El presidente de EE UU tampoco tuvo reparos en recordar ayer que «muchos países deben cantidades masivas de dinero de años anteriores que no han pagado» e incluso calificó de «insuficiente» el umbral del 2%, el «mínimo imprescindible para hacer frente a las amenazas muy reales y atroces de hoy», dijo en referencia al atentado en Manchester después de que los líderes de la Alianza guardaran un minuto de silencio por las víctimas. A pesar de la emotividad del momento, una vez retomada la palabra, Trump también felicitó a los aliados por su nueva sede, pero aquí tampoco pudo olvidar sus requerimientos económicos. «No quiero ni preguntar cuánto ha costado, pero ha quedado muy bonita», dijo.

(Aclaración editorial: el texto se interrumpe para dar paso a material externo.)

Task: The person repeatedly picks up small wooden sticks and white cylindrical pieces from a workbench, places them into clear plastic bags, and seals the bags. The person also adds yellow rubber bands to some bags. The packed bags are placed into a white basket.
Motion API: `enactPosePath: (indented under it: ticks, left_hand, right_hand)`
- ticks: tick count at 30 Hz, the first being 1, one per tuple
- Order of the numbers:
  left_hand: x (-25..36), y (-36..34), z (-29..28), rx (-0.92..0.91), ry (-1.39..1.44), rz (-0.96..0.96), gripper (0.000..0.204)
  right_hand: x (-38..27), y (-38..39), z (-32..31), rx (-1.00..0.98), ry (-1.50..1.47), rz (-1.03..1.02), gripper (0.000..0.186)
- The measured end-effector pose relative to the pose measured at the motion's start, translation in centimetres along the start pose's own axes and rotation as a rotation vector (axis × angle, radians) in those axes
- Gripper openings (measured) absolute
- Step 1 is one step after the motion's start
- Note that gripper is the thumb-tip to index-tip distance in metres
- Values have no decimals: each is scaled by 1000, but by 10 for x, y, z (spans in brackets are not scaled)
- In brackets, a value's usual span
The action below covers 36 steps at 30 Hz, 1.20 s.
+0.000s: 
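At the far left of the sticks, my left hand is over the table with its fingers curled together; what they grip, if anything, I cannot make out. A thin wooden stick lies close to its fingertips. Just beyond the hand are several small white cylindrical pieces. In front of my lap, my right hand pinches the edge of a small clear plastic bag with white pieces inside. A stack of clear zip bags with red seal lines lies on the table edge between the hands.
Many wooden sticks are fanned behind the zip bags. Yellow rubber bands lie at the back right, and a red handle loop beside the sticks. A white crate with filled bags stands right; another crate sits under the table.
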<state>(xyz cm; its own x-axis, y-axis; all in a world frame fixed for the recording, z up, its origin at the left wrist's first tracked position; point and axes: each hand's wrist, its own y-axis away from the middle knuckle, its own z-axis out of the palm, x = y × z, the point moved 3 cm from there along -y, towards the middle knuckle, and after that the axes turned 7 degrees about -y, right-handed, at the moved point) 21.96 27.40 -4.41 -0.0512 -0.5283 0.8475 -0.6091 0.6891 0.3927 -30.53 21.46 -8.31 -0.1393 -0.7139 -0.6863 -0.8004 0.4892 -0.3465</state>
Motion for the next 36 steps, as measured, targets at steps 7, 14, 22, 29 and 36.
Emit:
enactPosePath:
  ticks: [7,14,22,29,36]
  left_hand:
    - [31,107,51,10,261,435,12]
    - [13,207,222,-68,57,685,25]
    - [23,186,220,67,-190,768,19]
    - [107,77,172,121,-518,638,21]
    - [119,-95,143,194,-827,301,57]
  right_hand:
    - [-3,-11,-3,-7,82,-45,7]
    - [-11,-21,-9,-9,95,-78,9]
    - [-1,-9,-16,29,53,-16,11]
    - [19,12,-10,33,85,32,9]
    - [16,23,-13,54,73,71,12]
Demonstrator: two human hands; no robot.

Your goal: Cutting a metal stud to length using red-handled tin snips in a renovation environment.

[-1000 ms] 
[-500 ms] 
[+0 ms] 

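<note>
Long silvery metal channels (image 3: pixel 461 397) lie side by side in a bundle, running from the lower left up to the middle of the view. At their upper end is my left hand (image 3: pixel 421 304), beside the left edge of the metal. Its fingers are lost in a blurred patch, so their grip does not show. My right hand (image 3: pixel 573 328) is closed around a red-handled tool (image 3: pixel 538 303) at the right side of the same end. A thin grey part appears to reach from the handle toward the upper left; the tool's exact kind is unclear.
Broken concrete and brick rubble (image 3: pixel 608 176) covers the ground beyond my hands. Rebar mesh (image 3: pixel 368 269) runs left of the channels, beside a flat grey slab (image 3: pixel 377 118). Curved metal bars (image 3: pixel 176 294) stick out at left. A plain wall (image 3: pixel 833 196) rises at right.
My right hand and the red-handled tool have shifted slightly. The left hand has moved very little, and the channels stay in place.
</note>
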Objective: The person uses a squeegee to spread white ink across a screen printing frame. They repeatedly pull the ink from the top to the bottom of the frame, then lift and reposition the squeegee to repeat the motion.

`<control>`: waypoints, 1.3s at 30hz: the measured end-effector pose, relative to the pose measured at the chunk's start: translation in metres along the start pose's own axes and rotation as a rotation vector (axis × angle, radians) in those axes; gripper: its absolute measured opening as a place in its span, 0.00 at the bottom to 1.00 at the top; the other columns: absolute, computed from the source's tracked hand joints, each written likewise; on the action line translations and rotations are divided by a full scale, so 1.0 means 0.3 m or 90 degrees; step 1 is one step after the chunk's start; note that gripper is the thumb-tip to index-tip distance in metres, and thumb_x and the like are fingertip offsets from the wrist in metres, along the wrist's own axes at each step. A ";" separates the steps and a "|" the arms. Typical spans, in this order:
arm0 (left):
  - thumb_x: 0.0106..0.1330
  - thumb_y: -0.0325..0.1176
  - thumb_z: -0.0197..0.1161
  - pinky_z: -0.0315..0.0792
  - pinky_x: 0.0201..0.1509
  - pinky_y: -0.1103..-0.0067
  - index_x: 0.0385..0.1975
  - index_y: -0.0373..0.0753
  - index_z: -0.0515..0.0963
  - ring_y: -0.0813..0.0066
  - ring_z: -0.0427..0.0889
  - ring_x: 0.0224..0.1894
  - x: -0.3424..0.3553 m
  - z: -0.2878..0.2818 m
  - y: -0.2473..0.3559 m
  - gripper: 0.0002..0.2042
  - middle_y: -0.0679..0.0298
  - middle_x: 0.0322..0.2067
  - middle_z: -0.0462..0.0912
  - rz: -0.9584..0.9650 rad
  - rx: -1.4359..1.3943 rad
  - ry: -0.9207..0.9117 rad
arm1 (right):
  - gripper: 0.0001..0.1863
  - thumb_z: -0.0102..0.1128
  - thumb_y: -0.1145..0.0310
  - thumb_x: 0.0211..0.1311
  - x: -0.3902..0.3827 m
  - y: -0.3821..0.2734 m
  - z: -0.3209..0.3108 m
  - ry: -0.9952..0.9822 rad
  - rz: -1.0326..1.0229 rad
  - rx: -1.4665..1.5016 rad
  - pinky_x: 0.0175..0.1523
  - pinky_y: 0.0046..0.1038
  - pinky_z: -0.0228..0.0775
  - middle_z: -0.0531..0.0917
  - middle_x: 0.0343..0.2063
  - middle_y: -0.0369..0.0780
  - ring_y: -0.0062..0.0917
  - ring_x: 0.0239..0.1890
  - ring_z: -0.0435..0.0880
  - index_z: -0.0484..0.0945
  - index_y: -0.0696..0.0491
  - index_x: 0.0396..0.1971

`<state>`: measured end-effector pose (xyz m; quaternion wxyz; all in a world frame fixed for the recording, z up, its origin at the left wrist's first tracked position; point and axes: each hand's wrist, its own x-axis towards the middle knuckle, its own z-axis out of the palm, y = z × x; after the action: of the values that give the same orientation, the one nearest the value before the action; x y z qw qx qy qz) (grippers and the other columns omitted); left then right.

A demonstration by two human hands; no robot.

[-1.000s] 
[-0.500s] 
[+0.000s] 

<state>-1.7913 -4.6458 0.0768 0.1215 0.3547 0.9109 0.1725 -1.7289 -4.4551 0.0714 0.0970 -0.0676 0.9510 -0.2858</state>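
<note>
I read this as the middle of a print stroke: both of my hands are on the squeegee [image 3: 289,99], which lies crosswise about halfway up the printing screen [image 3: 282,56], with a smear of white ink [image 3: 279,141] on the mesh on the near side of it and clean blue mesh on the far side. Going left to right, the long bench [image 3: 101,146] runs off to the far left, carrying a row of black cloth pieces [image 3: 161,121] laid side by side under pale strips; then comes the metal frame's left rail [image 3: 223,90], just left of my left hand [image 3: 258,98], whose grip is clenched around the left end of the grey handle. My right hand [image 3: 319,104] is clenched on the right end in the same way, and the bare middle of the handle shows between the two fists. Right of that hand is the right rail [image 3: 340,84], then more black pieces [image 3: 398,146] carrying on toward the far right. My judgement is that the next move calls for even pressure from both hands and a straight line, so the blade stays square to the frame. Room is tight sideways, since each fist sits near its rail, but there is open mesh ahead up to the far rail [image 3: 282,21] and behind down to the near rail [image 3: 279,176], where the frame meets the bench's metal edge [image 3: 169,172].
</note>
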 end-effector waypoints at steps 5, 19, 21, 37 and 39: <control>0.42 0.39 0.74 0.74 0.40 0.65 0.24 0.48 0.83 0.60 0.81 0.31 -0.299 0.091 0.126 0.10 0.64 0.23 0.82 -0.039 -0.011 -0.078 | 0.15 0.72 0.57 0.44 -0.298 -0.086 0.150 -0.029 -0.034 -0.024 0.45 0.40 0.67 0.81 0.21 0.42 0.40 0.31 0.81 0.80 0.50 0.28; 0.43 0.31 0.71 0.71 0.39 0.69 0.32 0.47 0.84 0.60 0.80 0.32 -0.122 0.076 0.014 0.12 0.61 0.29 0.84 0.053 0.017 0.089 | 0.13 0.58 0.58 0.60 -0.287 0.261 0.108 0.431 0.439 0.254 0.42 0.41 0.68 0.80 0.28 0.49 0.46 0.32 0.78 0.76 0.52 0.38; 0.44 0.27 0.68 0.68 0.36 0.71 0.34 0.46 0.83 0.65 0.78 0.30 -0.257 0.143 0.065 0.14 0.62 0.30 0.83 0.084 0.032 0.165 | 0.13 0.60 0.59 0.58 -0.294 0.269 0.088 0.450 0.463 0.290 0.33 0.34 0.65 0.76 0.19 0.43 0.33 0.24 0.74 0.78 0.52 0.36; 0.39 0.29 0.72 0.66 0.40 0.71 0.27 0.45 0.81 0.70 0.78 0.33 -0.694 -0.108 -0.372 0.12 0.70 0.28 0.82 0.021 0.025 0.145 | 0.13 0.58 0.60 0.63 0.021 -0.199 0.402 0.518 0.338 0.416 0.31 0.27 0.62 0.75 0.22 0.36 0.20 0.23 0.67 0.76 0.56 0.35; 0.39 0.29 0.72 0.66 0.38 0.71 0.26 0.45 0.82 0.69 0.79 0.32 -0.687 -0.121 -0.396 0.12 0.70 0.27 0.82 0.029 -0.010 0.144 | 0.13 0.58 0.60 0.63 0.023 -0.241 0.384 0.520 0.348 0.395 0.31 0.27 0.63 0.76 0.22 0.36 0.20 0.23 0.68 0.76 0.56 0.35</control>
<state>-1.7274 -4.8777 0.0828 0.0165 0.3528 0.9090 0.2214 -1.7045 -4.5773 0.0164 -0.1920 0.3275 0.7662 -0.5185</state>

La lucha contra el terrorismo marcó también la cita de ayer. Trump no ahorró descalificativos respecto a los terroristas. Les llamó «perdedores» y pidió su expulsión del suelo comunitario. Como gesto de buena voluntad hacia el mandatario estadounidense, la Alianza ha decidido formar parte de la coalición internacional que lucha contra el yihadismo en Siria e Irak, liderada por EE UU con el decidido apoyo de Francia. Una decisión de carácter simbólico, ya que ahora mismo todos los países que forman parte del organismo multilateral colabora en el entrenamiento de las tropas en los dos países de Oriente Medio. A pesar de esto, la Alianza considera que este paso político contribuirá a destensar las relaciones con Washington y que servirá para mejorar la coordinación. Aunque quedan pendientes algunos flecos en referencia a si esto supondrá un gasto aún mayor para los países con un mayor papel protagonista, el impacto a corto plazo de esta decisión será limitado. Las labores de la Alianza se seguirán limitando a la vigilancia y entrenamiento y en ningún momento se contempla la entrada en combate directo contra el Daesh.

Stoltenberg defendió que la entrada de la organización en la coalición global contra el Estado Islámico «enviará un mensaje político fuerte del compromiso de la OTAN en la lucha contra el terrorismo y mejorará la coordinación en el seno de la coalición». Como parte también del plan para reforzar sus actividades contra el terrorismo, la Alianza creará una célula de inteligencia que estará situada en su cuartel general para compartir información, entre otros asuntos, sobre combatientes extranjeros, y nombrará a un coordinador antiterrorista.

Un detalle que llamó la atención y resaltó Nicholas Burns, ex diplomático y embajador en la OTAN entre 2001 y 2005, a Reuters es que todos los presidentes estadounidenses desde Harry Truman se habían comprometido a apoyar el artículo 5, mediante el cual Estados Unidos se obliga a defender a Europa. Todos menos Trump. «Es un gran error», añadió el diplomático. Guy Ziv, profesor en la Universidad Americana de Washington, aseguró ayer a LA RAZÓN que «contrariamente a lo que todos esperaban, Trump no respaldó públicamente el artículo 5» y añadió que su «discurso difuso quedó muy lejos de tranquilizar a los aliados», pese a que el portavoz de la Casa Blanca, Sean Spicer, ha insistido en que el compromiso norteamericano con la defensa de Europa es «total».